Son langage est un langage de connivence, on sent qu’il a une joie profonde à s’émerveiller devant la beauté de la vie conjugale et familiale. Tout en étant très réaliste il ne manifeste pas d’alarmisme, il n’y a pas l’obsession des déviances. Il parle des réalités de notre époque, des terribles risques, des défis, de toutes ces grosses souffrances mais avec une profonde compassion pour ce qui se vit. On voit Jésus vivre avec les  gens: ni dans l’illusion, ni rigoriste, ni laxiste. C’est un père qui aime. Dans tout cela transparaît cette profonde confiance des parents envers leurs enfants, des époux entre eux, de quelqu’un qui a confiance en Dieu. On sent sa compassion. Il se réjouit du bien, il espère… «L’amour espère tout»  (1Co  13).

  1. Le pape part tout d’abord de la Bible (ch. 1) riche «en familles, en générations, en histoires d’amour et en crises familiales» (n. 8) et présente la vie familiale non comme un idéal abstrait mais comme une «œuvre artisanale» (n. 16).

Cela lui permet de regarder ensuite la situation actuelle (ch. 2) en gardant «les pieds sur terre» et en puisant amplement dans les apports des deux synodes (voir n. 4). Du phénomène migratoire à l’idéologie du genre en passant par la culture du provisoire, la mentalité antinataliste, la pornographie, la déconstruction juridique de la famille, le statut des anciens… les principaux défis contemporains sont examinés de façon très concrète, conscient que «les exigences, les appels de l’Esprit se font entendre aussi à travers les événements de l’histoire» (n. 31, citant Familiaris Consortio 4).

Le rappel de la vocation de la famille selon l’Évangile (ch. 3) – et son explicitation ecclésiale en ses éléments essentiels: indissolubilité, sacramentalité, transmission de la vie, éducation des enfants – précède les deux chapitres centraux consacrés à l’amour dans le mariage (ch. 4), un amour qui devient fécond (ch. 5).

Nous retrouvons ce souci de la réalité concrète lorsqu’il examine les enjeux de l’accompagnement pastoral (ch. 6), l’éducation des enfants (ch. 7), la logique de la miséricorde à mettre en œuvre dans les cas qui ne répondent pas pleinement à ce que le Seigneur propose (ch. 8).

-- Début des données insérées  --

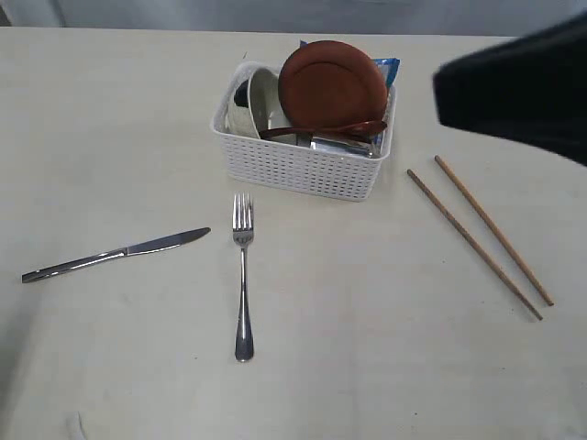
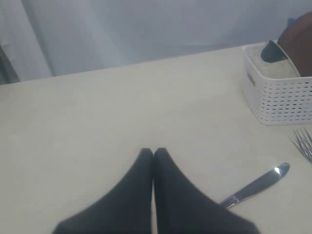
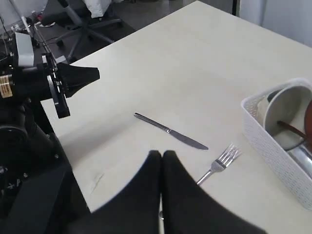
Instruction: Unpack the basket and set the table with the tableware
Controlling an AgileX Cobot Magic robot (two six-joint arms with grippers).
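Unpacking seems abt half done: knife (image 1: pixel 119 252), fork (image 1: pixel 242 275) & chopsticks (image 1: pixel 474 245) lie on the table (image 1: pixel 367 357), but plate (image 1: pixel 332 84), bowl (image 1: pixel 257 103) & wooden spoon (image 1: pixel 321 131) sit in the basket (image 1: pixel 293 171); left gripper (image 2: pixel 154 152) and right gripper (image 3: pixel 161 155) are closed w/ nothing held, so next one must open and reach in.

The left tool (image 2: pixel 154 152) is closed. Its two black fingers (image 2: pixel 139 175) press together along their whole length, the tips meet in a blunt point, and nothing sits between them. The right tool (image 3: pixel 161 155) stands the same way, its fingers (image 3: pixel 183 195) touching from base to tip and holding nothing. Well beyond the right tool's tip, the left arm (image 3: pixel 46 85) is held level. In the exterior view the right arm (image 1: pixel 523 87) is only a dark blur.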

Comme dit le pape lui-même, on peut lire chacun de ces chapitres de façon autonome. Le grand chapitre (ch. 4) sur l’Hymne à la charité de saint Paul, un magnifique commentaire de 1Co 13, se lit comme une méditation à part, même si elle s’intègre à tout le reste et caractérise la spiritualité fami- liale qui achève le document (9). C’est tellement savoureux que le lecteur a envie de vivre la conversion!

Un hymne à l’amour

  1. Quand le pape François parle avec grande tendresse de la famille, il doit avoir devant les yeux l’effort de vertu dans des situations de vie extrêmement difficiles. On sent cette joie d’un père qui perçoit le petit pas qui a été possible et qui a peut-être coûté un grand effort, un plus grand effort que pour quelqu’un vivant sa situation familiale dans des conditions très favorables. Son sens du concret donne véritablement l’impression qu’il part du réel et non pas de l’abstrait.

Nous devons avoir l’humble réalisme de ne pas présenter «un idéal théologique du mariage trop abstrait, presqu’artificiellement construit, loin de la situation concrète et des possibilités effectives des familles  réelles» (n. 36). Jésus propose un idéal exigeant mais ne renonce «jamais à une proximité compatissante avec les personnes fragiles, comme la samaritaine ou la femme adultère.» (n. 38). Le mariage implique «un processus dynamique qui  va peu à peu de l’avant grâce à l’intégration progressive des dons de Dieu»  (n.  122).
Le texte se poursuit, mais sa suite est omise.